Older people are just as likely as younger people to recognise the need for action on climate change and to say they’re willing to make big sacrifices to protect the environment, suggesting claims of a generational divide over the future of the planet may be exaggerated, according to a new UK study.
Key findings include:
- Older people are just as likely as younger people to recognise the need for action on climate change
- Younger people are more fatalistic about climate change
- The middle-aged are the biggest boycotters of environmentally irresponsible brands
The research, by the Policy Institute at King’s College London and New Scientist magazine, finds that around seven in 10 people from all generations surveyed say climate change, biodiversity loss and other environmental issues are big enough problems that they justify significant changes to people’s lifestyles, with no real difference in agreement between Baby Boomers (74%) – the oldest generation polled – and Gen Z (71%), the youngest.
Similarly, when quizzed over their willingness to make big chances to their own lifestyle to reduce the impact of climate change there is virtually no difference between the proportion of Baby Boomers (68%), Gen X (66%), Millennials (65%) and Gen Z (70%) who say they’re prepared to make such a sacrifice.
Where there is some generational difference in views is on whether environmental concerns should take precedence over economic growth: 66% of Gen Z and 57% of Millennials agree environmental concerns should take priority over the economy, compared with 44% of Baby Boomers and 45% of Gen X. But despite this, older generations are still more likely to agree than disagree that the environment should come first.
Younger people more fatalistic about climate change
While younger people are often thought to be most active on climate issues, they are actually more likely than older generations to say there’s no point in changing their behaviour to tackle climate change because it won’t make any difference anyway: 33% of Gen Z and 32% of Millennials feel this way, compared with 22% of Gen X and 19% of Baby Boomers.
This finding is airplay odds with public perception, which is that older people are most likely to think changing their behaviour is pointless. Half the UK public (wrongly) believe that older people are most resigned about what they can do to save the environment.
49% think Baby Boomers and those in older generations are most likely to say there’s no point changing their behaviour to tackle climate change, compared with 30% who think Gen X, Millennials and Gen Z are most inclined to feel this way. When the reality is that these younger generations are more likely to be fatalistic about this.
Middle-aged are the biggest boycotters
The public think that younger generations are most likely to have boycotted certain products for socially conscious reasons in the last year, with 27% guessing that Gen Z have done so and 23% saying the same about Millennials – much higher than the proportions who guess that Gen X (9%) and Baby Boomers (8%) have done so.
But according to previous research conducted as part of the European Social Survey, it is actually older generations who are most likely to have carried out such boycotts: for example, in 2018, 31% of UK Baby Boomers said they had boycotted a product as a way to improve things or prevent things going wrong – more than double the 12% of Gen Z who reported doing so.
“There are many myths about the differences between generations – but none are more destructive than the claim that it’s only the young who care about climate change”
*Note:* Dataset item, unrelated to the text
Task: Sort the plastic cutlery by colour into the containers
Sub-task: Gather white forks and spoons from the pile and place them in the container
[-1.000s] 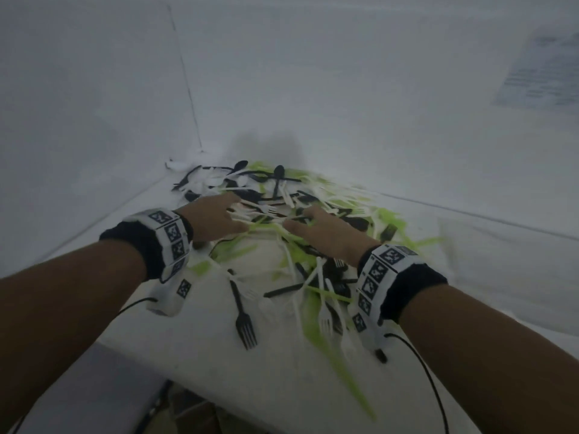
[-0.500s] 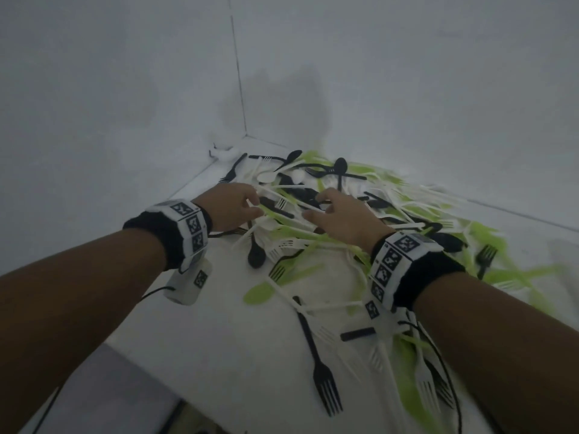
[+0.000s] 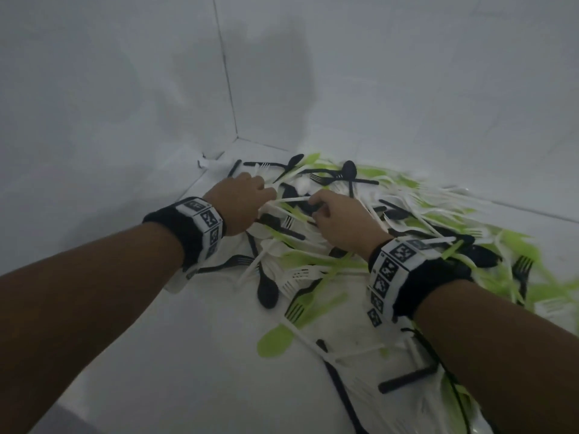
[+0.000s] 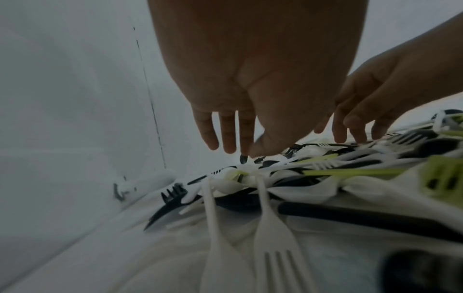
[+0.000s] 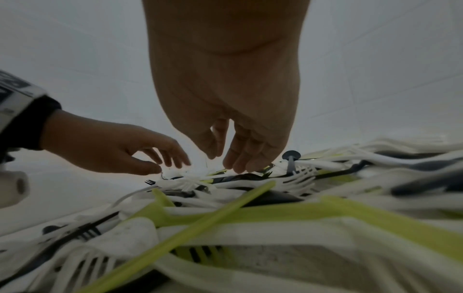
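- Lying on the white table is a big messy pile of plastic cutlery, white, black and green all mixed up, filling the table from 12 o'clock round to 4 o'clock.
- Reaching into the pile from 8 o'clock is the left hand; its thumb and first finger are coming together at a thin white handle, and the other fingers are hanging down, a little apart.
- Reaching in from 4 o'clock is the right hand, just beside the left hand; its fingers are bending down close together, with the tips right at the same white handle, but I cannot tell if they are really pinching it.
- Lying flat at 6 o'clock in the pile is a black spoon.
- Lying just below it is a green spoon, by itself on the table.
- Sitting at 12 o'clock, far back, is another black spoon.
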The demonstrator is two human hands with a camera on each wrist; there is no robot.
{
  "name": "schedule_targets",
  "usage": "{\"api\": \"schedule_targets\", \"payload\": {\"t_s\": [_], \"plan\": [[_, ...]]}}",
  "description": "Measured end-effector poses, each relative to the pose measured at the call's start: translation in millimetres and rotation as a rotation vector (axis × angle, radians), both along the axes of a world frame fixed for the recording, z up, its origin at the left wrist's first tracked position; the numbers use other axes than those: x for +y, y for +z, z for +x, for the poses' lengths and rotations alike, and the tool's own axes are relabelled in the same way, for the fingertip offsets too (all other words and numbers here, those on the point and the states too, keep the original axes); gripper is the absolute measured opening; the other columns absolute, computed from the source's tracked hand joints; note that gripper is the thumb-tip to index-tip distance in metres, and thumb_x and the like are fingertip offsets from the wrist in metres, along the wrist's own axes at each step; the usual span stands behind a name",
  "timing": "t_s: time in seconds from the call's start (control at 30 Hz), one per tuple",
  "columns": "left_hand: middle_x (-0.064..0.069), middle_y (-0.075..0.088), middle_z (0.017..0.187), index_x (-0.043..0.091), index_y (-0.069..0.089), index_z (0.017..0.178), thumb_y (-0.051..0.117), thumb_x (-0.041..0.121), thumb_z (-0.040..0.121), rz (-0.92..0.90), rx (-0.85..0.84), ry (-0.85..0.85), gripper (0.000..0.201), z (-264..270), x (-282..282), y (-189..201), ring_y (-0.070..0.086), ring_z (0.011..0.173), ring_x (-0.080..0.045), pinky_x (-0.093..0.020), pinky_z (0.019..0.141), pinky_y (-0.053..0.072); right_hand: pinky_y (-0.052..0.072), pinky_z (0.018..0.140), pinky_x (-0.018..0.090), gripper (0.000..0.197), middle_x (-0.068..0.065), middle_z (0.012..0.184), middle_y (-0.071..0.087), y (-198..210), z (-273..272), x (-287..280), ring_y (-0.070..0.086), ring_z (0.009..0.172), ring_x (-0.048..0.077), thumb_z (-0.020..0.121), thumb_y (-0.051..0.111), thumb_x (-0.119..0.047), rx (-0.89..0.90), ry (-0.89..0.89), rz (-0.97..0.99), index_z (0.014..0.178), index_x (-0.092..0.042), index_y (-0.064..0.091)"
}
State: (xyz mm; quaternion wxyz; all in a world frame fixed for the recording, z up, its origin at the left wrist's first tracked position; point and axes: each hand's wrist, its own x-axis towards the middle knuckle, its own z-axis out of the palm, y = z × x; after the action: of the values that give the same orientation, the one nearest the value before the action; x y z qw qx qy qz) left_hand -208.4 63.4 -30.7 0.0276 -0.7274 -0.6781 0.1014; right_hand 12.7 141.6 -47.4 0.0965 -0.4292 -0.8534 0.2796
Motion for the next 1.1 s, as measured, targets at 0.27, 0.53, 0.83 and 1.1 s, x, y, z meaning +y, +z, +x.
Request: {"api": "schedule_targets", "payload": {"t_s": [0.27, 0.53, 0.83, 1.1], "plan": [[-0.010, 0.049, 0.135, 0.028, 0.042, 0.151, 0.058, 0.009, 0.091, -0.200, -0.150, -0.100, 0.064, -29, 44, -6, 0.050, 0.119, -0.032, -0.043, 0.093, 0.047, 0.051, 0.095, 0.042, 0.045, 0.011, 0.127, 0.058, -9, -28, 14, 0.059, 0.113, 0.030, 0.097, 0.049, -0.009, -0.085, -0.118, 0.041, 0.137, -0.027, 0.057], [-0.015, 0.052, 0.099, 0.009, 0.062, 0.114, 0.062, 0.006, 0.089, 0.090, -0.223, -0.391, 0.025, -31, 51, -6, 0.050, 0.093, -0.032, -0.044, 0.073, 0.045, 0.046, 0.106, 0.048, 0.069, 0.018, 0.144, 0.048, -4, -57, 37, 0.049, 0.130, 0.038, 0.093, 0.053, -0.007, -0.295, -0.049, 0.024, 0.155, -0.032, 0.040], [-0.010, 0.058, 0.096, 0.010, 0.047, 0.097, 0.049, 0.025, 0.096, 0.471, -0.671, -0.314, 0.015, -15, 31, 31, 0.052, 0.081, -0.025, -0.044, 0.071, 0.046, 0.054, 0.093, 0.046, 0.049, 0.010, 0.131, 0.060, -4, -70, 59, 0.060, 0.117, 0.032, 0.097, 0.051, -0.004, -0.430, 0.023, 0.161, 0.142, -0.024, 0.049], [-0.005, 0.054, 0.063, 0.017, 0.040, 0.109, 0.038, 0.028, 0.111, 0.561, -0.886, 0.073, 0.012, -30, 3, 21, 0.053, 0.049, -0.019, -0.033, 0.046, 0.046, 0.049, 0.082, 0.044, 0.031, 0.008, 0.123, 0.047, -5, -65, 55, 0.054, 0.112, 0.034, 0.100, 0.058, -0.036, -0.340, 0.119, 0.361, 0.129, -0.028, 0.057]]}}
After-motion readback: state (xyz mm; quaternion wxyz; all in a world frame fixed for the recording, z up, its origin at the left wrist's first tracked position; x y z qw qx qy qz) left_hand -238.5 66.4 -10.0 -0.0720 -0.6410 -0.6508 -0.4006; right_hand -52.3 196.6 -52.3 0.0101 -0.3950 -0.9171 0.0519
Professor Bobby Duffy, director of the Policy Institute at King’s College London, said:
“There are many myths about the differences between generations – but none are more destructive than the claim that it’s only the young who care about climate change. When Time magazine named Greta Thunberg their person of the year in 2019, they called her a ‘standard bearer in generational battle’, which is reflective of the unthinking ageism that has crept into some portrayals of the environmental movement. But, as I examine in my new book, Generations, these stereotypes collapse when we look at the evidence.
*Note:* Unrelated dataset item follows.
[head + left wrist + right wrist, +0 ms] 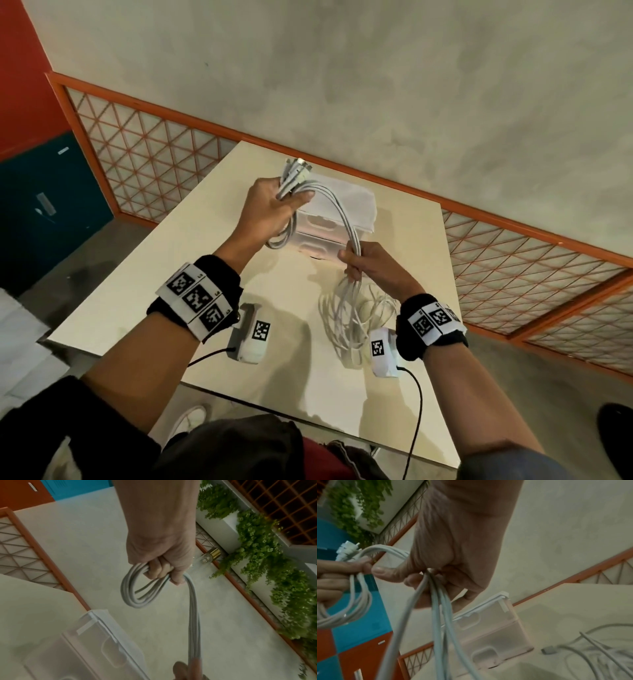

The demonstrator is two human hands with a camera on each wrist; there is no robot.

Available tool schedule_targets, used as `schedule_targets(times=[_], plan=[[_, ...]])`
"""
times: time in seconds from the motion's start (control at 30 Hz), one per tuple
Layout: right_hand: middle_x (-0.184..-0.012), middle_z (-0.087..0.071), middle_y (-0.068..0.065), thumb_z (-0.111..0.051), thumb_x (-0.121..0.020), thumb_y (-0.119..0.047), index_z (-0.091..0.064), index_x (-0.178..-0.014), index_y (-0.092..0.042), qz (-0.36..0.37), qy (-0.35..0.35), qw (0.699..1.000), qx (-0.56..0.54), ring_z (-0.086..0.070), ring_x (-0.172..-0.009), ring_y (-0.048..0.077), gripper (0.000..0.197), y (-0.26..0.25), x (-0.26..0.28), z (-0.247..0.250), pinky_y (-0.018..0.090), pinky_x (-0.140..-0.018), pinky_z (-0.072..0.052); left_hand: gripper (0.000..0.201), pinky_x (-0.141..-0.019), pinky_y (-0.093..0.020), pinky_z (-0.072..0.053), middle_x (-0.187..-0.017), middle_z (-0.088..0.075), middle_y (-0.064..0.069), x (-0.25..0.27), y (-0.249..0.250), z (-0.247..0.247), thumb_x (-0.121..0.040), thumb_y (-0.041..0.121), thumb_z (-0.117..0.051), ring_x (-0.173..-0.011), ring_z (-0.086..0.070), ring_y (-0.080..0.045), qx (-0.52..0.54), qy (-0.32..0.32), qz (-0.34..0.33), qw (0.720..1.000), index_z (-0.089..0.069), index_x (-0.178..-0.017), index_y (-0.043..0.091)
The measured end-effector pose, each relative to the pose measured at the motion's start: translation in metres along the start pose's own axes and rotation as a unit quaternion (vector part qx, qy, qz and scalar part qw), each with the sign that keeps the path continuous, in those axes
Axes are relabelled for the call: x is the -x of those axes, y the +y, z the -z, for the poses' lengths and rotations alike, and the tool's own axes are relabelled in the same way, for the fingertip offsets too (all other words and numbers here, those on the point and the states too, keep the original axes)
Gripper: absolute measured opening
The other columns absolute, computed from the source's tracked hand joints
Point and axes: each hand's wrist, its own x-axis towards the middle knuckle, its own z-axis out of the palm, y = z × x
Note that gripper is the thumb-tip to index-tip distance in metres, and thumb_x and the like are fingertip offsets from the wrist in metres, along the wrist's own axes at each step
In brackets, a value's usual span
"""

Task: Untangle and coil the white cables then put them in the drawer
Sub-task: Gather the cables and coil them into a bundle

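Head view: left hand (270, 209) up at 11 o'clock over the table (404, 342), fingers curled round a bundle of white cables (337, 209), plug ends (298, 168) sticking out the top of the fist & a coiled loop hanging under it. Cables arc over to the right hand (368, 262) at 3 o'clock from the left one, which grips the same strands in a closed fist; the rest drops to a loose tangled heap (352, 315) on the table at 6 o'clock from that hand. Translucent drawer unit (337, 219) sits on the table behind both hands, w/ both drawers pushed in. Wrist cams w/ marker tags strapped on both forearms. Left wrist view: left hand (163, 555) fisted on the cables (135, 595), coil loop hanging at 7 o'clock, straight strands running down to 6 o'clock; drawer unit (89, 649) at 7 o'clock, blurred. Right wrist view: right hand (453, 563) w/ thumb & fingers pinching several strands (436, 615) that fall toward 6 o'clock; left hand (337, 577) at 9 o'clock w/ plugs (347, 551) & coil; drawer unit (496, 631) at 5 o'clock, loose cable heap (594, 653) on the table at 4 o'clock.
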Motion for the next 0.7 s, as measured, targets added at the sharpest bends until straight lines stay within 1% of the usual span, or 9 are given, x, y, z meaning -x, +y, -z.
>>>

“There is virtually no difference in views between generations on the importance of climate action, and all say they are willing to make big sacrifices to achieve this. What’s more, older people are actually less likely than the young to feel that it’s pointless to act in environmentally conscious ways because it won’t make a difference. Parents and grandparents care deeply about the legacy they’re leaving for their children and grandchildren – not just their house or jewellery, but the state of the planet. If we want a greener future, we need to act together, uniting the generations, rather than trying to drive an imagined wedge between them.”
Richard Webb, executive editor of New Scientist, said:
“There’s been a lot of talk about the attitude of different generations towards the pressing issues of the day, not least the existential challenge of climate change and other aspects of our impact on the planet, but there’s precious little in the way of hard data. At New Scientist we’re all about informed debate, which was why we were pleased to join forces with Bobby and his team to get some facts on the table.”
“The findings of the survey provide food for thought for policymakers ahead of the crucial COP26 climate summit in Glasgow in November. Far from being an obsession of a young, activist few, support for measures that put our lives on a more sustainable footing as we look to building back from the covid-19 pandemic command broad support across generations. They could be a route to increased engagement among groups increasingly disillusioned with politics.”